How does a person bear witness to him or herself? In the modern world it is too easy to speak the language of Christianity and call it a day. Pope Francis reminds us Catholics that Catholicism - to be Catholic - is not simply to exist in an abstraction. It demands daily affirmation of our faith by actually living it on the ground. It is a faith of ordinary and banal actions among within the tedium of our daily lives. Against the temptations, misdirection and other pushes and pulls against us, we must take a stand
“one cannot bear witness without the presence of the Holy Spirit. In difficult moments, when we must choose the right path, when we must say ‘no' to many things that perhaps tempt and seduce us, there is the prayer to the Holy Spirit: it is he who strengthens us to follow along this path of witness”.
How does a Catholic act on the courage to convert? This is a question that cannot avoid the deep stuff

I have never felt more alienated than when I sat next to this person in a pew. It was in this space in which we presumably shared of our faith that I realized that we were not sharing in it. It was here that I was forced to confront that I lived I ""the holiness of daily life, every day holiness." In its place I was a sinner, one who called myself a Christian but live[d] as a pagan who believes in nothing[.]” The experience was repeated every time I attended mass, because Christ was (and is) not as easy on me as I was (and am) on myself.

It was despairing. It was to be in the presence of Truth and to have a sense or intimation that my answer in response to this Truth was a lie. It is that intimation in opposition to the Truth which is cheapness.

I was afraid to do little more than make trivial self-observations which I mockingly said to myself were critical self-examinations. How does a person bear witness to himself? How does a person respectably struggle to live while avoiding the temptation to merely observe one's self in order to collect the rewards of greater freedom through superior knowledge (and control)?
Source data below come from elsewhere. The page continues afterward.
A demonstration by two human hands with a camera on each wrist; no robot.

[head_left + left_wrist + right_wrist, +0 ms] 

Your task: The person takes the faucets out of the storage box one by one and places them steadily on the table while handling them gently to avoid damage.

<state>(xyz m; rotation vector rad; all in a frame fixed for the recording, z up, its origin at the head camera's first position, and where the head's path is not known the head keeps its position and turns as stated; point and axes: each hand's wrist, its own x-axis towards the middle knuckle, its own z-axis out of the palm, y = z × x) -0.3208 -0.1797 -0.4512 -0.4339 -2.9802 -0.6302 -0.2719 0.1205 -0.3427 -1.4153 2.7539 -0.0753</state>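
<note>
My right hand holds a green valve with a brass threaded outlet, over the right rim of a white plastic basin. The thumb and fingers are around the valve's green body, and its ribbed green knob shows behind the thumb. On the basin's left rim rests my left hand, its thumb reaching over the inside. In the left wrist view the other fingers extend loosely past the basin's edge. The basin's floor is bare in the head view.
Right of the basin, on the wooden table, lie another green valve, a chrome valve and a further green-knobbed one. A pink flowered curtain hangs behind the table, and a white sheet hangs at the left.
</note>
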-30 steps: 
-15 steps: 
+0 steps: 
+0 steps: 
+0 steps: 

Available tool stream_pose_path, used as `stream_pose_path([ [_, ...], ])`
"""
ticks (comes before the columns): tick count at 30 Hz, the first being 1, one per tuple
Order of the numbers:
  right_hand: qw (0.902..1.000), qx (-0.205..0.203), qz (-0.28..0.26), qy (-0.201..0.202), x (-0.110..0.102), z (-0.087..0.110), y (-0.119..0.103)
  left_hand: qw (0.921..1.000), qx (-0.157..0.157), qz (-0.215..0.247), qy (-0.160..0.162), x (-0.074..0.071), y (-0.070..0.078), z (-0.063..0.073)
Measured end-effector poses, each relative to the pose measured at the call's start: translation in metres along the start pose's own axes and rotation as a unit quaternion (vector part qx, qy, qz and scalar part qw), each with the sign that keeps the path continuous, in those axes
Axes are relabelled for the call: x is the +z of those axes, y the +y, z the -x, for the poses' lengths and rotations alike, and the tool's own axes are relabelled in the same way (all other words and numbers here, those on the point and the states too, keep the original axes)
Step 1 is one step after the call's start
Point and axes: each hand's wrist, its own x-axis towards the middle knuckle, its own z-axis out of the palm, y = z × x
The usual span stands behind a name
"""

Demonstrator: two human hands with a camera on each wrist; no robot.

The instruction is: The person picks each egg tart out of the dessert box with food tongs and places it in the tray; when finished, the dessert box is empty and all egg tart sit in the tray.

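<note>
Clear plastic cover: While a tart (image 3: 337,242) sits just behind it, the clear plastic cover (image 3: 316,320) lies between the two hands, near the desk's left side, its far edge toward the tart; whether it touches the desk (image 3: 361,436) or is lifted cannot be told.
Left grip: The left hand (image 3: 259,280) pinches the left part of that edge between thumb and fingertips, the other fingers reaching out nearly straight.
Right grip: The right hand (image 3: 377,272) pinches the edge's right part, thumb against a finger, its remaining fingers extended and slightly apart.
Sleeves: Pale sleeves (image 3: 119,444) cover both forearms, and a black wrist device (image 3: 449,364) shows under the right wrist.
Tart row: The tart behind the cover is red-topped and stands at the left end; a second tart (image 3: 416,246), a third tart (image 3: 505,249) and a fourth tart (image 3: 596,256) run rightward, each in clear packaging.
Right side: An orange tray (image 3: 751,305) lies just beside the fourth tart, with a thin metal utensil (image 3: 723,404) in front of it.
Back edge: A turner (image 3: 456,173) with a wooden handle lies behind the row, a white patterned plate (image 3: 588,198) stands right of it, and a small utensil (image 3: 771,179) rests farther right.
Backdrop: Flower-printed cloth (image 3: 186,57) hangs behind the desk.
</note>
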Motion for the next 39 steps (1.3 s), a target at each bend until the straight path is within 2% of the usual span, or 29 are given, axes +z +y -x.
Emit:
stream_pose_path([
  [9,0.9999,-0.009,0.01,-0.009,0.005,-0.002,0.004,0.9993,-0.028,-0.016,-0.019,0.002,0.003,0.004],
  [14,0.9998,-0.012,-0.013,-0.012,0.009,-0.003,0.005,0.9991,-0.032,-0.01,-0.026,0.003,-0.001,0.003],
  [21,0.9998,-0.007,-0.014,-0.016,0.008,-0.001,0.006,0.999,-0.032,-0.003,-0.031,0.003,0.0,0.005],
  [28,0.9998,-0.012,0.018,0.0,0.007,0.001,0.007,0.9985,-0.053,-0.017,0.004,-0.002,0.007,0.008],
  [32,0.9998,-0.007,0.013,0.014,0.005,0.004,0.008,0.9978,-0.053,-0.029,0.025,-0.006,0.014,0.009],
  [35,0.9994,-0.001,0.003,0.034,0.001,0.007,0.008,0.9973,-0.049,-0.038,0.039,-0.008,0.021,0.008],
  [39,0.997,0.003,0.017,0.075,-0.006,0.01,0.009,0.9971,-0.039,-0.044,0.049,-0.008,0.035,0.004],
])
To be a Christian is hard, but that is because it requires one to actively live the faith. It is easy enough to be aware of admit to one's sinfulness or flaws but that is not enough to live as a Christian, is it? That demands an active and affirmative answer to the call of the Truth of Christ over and over and over again...

There is a tendency among Catholics (at least ones with which I am familiar) to dwell on "modernity" -- I count myself as a big fan of such big thinking. But, the most important and interesting "Catholic Showdown Worth Watching" is likely your own.